### [What to do]
Each line in the data must be reproduced as written, except for any picture.
-------- Data block --------
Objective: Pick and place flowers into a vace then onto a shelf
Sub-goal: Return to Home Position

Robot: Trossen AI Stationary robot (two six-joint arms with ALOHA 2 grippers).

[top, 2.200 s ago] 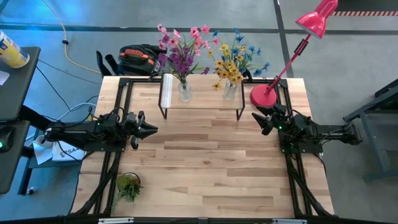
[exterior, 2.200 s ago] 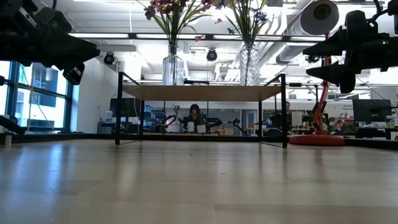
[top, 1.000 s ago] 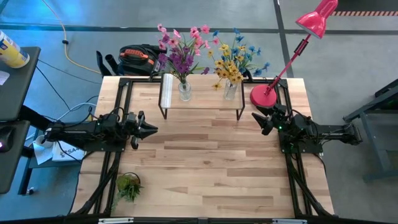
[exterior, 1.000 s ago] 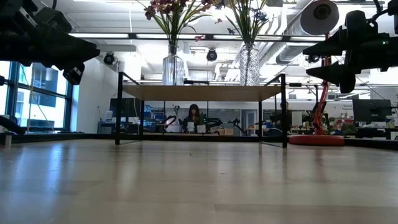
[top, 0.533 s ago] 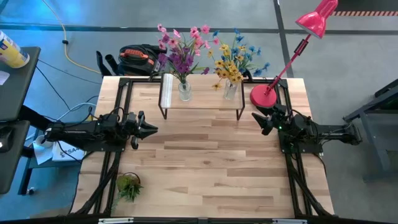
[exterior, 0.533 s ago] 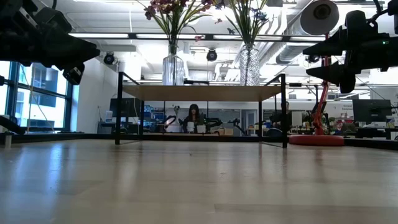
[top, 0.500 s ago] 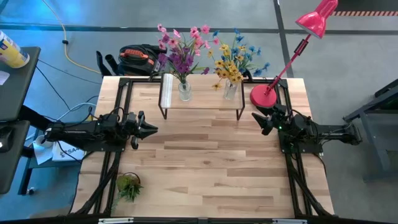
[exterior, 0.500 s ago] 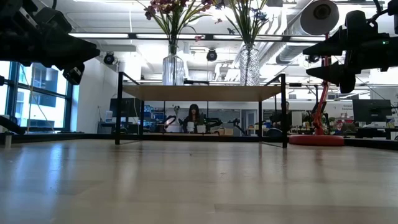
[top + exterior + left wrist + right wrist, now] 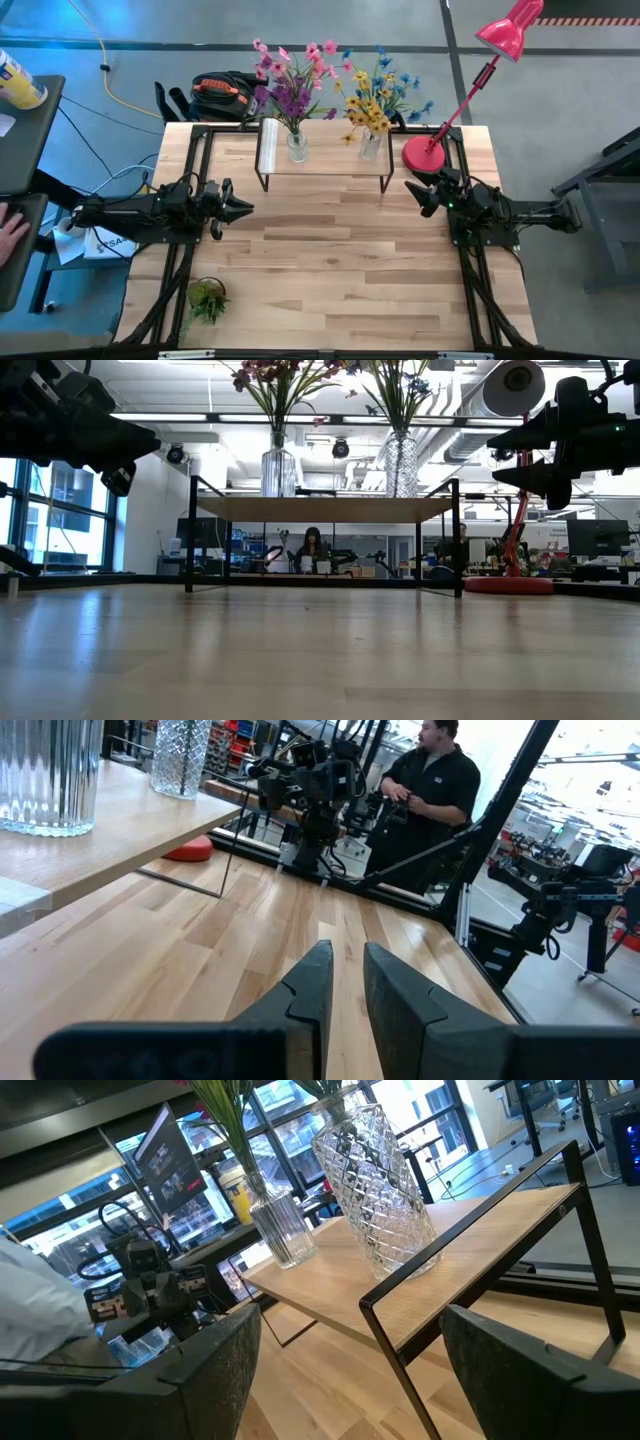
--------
### [Solution for this exercise]
Objective: Pick and place flowers into a vace then onto a shelf
Sub-goal: Return to Home Position

Robot: Trossen AI Stationary robot (two six-joint arms with ALOHA 2 grippers).

[top, 2.200 s ago] 
[exterior, 2.200 s ago] 
[top, 1.000 s ago] 
[exterior, 1.000 s ago] 
[top, 0.533 s ago] 
[exterior, 0.533 s ago] 
[top, 0.500 s ago] 
[exterior, 0.500 s ago] 
[top + exterior + left wrist + right wrist, now] 

With the answer given, the exercise is closed.